Tune in to Jazz with Victor Cooper – weekdays from 6-9 a.m. MT – for Stories of Standards to hear our favorite versions of this song all week long starting Monday, August 27!

Stories of Standards is sponsored by ListenUp - If you love music, you’ll love ListenUp.

Thomas “Fats” Waller wrote “Jitterbug Waltz” (the first jazz music written in 3/4 time) in 1942, inspired by piano exercises his son Maurice had been playing. While primarily associated with the piano, Waller was a virtuoso organ player who in the 1920s made many solo records for Victor Records, and would play Bach whenever an instrument was available. While usually recorded as an instrumental, Dinah Washington made a version of the song in 1957 which used lyrics by Charles Grean and Maxine Manners. In the 1978 Broadway tribute musical “Ain’t Misbehavin’” director Richard Maltby, Jr. added an introductory verse to those lyrics and the musical won a Tony for Best Musical.

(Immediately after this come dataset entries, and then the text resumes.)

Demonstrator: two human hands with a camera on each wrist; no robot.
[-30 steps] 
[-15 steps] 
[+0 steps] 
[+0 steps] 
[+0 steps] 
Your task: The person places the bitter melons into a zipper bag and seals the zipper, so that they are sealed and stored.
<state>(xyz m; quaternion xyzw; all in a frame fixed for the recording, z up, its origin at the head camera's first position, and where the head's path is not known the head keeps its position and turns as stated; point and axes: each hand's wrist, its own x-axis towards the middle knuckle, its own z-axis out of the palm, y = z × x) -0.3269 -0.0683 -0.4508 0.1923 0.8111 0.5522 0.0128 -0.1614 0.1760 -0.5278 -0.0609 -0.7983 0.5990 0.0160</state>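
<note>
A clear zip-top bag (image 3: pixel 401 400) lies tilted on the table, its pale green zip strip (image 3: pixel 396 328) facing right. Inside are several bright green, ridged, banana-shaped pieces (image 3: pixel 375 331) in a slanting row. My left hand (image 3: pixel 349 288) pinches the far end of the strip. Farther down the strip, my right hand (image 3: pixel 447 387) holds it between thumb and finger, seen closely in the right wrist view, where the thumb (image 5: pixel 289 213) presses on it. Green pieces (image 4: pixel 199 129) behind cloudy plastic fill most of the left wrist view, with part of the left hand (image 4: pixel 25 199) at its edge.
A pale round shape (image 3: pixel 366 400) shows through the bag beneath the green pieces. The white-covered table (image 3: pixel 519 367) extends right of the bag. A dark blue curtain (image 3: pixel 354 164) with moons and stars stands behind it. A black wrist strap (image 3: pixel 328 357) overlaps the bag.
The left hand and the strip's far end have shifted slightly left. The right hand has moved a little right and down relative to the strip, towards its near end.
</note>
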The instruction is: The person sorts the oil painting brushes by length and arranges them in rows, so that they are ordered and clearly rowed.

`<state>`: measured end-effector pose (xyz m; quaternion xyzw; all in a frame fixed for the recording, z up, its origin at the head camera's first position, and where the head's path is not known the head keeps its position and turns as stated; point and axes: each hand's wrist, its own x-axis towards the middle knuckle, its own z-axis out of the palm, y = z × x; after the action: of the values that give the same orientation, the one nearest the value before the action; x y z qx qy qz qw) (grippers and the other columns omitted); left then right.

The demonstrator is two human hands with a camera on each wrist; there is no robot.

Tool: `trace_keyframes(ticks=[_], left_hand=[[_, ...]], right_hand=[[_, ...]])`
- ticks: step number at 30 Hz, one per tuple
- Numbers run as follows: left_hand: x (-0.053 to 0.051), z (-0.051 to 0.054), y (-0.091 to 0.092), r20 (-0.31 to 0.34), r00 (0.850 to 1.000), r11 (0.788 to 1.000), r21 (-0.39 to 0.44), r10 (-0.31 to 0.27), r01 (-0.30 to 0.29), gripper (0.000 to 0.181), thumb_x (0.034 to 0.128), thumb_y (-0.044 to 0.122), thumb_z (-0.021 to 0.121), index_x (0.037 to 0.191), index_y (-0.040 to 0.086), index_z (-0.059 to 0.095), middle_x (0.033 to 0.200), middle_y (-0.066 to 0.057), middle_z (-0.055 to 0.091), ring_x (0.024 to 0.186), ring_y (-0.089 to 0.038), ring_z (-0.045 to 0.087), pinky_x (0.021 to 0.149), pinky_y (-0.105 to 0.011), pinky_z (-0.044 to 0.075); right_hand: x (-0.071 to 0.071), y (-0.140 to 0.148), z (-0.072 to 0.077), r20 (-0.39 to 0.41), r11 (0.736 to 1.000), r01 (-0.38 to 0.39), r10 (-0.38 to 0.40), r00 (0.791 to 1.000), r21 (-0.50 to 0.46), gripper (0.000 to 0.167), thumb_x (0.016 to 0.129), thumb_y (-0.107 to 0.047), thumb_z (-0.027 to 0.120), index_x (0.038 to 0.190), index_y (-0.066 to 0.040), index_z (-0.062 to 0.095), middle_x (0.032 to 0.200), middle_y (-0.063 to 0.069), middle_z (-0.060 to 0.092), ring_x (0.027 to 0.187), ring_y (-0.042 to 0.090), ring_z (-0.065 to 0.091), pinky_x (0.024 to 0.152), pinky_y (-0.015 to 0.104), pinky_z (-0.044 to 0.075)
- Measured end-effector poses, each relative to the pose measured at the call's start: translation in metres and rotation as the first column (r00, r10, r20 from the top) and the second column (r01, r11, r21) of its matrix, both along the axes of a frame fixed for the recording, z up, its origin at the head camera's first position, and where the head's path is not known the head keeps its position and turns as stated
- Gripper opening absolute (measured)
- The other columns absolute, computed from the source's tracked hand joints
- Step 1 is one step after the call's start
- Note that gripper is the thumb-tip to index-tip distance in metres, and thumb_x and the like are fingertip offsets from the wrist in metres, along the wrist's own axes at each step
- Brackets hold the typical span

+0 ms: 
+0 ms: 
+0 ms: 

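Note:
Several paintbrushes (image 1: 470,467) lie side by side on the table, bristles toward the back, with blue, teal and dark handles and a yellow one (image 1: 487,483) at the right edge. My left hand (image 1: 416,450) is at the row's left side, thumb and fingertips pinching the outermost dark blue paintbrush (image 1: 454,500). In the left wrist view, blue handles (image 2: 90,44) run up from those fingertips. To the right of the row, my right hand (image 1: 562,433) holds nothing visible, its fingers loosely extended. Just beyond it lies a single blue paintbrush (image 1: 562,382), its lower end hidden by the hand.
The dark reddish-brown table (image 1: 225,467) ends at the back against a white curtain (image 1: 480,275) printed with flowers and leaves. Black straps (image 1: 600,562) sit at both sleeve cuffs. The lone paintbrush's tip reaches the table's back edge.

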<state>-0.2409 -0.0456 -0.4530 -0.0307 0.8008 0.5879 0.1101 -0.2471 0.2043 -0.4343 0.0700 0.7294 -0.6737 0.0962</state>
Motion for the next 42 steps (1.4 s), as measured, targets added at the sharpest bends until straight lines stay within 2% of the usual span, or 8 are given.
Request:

As a child Fats Waller (1904-1943) studied classical music before taking lessons from James P. Johnson, and became the greatest stride piano master of his time. With his enormous hands (George Shearing once said that shaking hands with Waller was “like grabbing a bunch of bananas”.) Waller could stretch the interval of a twelfth on the keyboard, a great advantage for a pianist. He gave precedence to the music over the method and once said that “the thing that makes a tune click is the melody , and give the public four bars of that to dig their teeth into, and you have a killer-diller…It’s melody that gives variety to the ear.” While he is generally credited with over 400 songs, an unknown number of his compositions were sold for quick cash to musicians who failed to acknowledge his contributions. Waller’s jazz organ recordings were made with several of his groups, despite the technical difficulties of balancing the sound volume (pre-electronic microphones), given that the organ was so much louder than the other instruments that they had to be placed at opposite ends of a large space. Renowned for his inventiveness, humor, skill and dedication to music, Fats Waller was travelling on board the Santa Fe Chief train from Hollywood to New York, when he unexpectedly died of pneumonia near Kansas City on December 15, 1943.